◆ Your instructions: Write the data out again exactly and in full.
· · · · ·
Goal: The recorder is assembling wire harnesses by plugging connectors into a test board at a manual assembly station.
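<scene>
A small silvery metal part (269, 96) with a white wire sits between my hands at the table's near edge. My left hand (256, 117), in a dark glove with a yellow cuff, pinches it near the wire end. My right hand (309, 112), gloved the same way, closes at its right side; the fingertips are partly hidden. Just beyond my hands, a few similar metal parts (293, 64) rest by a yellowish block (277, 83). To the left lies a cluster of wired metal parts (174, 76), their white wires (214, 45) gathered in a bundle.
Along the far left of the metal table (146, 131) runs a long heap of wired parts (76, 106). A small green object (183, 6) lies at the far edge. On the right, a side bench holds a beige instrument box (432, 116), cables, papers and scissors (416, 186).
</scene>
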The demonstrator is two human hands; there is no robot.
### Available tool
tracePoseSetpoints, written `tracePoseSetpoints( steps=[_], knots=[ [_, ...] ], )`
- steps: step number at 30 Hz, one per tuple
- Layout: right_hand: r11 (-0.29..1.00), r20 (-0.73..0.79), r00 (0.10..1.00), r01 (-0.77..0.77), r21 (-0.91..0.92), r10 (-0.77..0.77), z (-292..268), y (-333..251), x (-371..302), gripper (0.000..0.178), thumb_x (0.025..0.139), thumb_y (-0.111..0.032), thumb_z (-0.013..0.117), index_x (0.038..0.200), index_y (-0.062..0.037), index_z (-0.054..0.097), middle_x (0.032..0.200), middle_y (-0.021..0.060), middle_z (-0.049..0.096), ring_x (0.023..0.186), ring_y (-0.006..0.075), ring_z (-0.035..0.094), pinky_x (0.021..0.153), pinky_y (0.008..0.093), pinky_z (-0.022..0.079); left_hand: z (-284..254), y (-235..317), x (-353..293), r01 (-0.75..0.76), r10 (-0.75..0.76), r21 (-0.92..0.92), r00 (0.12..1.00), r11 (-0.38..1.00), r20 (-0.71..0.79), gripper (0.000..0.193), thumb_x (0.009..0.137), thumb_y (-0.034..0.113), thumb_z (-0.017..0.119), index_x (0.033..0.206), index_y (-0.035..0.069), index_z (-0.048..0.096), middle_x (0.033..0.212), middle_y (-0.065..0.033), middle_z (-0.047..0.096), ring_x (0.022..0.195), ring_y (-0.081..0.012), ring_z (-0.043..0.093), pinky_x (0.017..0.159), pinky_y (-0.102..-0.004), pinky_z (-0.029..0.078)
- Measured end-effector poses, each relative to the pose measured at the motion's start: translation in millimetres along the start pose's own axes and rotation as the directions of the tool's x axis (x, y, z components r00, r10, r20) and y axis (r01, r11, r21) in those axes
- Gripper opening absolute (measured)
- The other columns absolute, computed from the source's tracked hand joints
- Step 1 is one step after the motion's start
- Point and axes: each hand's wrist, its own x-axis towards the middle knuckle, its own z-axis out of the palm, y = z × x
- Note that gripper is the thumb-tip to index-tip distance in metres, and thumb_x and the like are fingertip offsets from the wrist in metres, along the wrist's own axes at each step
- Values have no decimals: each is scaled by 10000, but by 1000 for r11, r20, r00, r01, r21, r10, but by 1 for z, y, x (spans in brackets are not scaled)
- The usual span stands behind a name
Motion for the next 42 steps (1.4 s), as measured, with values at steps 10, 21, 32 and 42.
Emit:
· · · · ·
◆ Worked solution:
Goal: The recorder is assembling wire harnesses by plugging connectors into a test board at a manual assembly station.
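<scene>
A small silvery metal part (269, 96) with a white wire sits between my hands at the table's near edge. My left hand (256, 117), in a dark glove with a yellow cuff, pinches it near the wire end. My right hand (309, 112), gloved the same way, closes at its right side; the fingertips are partly hidden. Just beyond my hands, a few similar metal parts (293, 64) rest by a yellowish block (277, 83). To the left lies a cluster of wired metal parts (174, 76), their white wires (214, 45) gathered in a bundle.
Along the far left of the metal table (146, 131) runs a long heap of wired parts (76, 106). A small green object (183, 6) lies at the far edge. On the right, a side bench holds a beige instrument box (432, 116), cables, papers and scissors (416, 186).
</scene>
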The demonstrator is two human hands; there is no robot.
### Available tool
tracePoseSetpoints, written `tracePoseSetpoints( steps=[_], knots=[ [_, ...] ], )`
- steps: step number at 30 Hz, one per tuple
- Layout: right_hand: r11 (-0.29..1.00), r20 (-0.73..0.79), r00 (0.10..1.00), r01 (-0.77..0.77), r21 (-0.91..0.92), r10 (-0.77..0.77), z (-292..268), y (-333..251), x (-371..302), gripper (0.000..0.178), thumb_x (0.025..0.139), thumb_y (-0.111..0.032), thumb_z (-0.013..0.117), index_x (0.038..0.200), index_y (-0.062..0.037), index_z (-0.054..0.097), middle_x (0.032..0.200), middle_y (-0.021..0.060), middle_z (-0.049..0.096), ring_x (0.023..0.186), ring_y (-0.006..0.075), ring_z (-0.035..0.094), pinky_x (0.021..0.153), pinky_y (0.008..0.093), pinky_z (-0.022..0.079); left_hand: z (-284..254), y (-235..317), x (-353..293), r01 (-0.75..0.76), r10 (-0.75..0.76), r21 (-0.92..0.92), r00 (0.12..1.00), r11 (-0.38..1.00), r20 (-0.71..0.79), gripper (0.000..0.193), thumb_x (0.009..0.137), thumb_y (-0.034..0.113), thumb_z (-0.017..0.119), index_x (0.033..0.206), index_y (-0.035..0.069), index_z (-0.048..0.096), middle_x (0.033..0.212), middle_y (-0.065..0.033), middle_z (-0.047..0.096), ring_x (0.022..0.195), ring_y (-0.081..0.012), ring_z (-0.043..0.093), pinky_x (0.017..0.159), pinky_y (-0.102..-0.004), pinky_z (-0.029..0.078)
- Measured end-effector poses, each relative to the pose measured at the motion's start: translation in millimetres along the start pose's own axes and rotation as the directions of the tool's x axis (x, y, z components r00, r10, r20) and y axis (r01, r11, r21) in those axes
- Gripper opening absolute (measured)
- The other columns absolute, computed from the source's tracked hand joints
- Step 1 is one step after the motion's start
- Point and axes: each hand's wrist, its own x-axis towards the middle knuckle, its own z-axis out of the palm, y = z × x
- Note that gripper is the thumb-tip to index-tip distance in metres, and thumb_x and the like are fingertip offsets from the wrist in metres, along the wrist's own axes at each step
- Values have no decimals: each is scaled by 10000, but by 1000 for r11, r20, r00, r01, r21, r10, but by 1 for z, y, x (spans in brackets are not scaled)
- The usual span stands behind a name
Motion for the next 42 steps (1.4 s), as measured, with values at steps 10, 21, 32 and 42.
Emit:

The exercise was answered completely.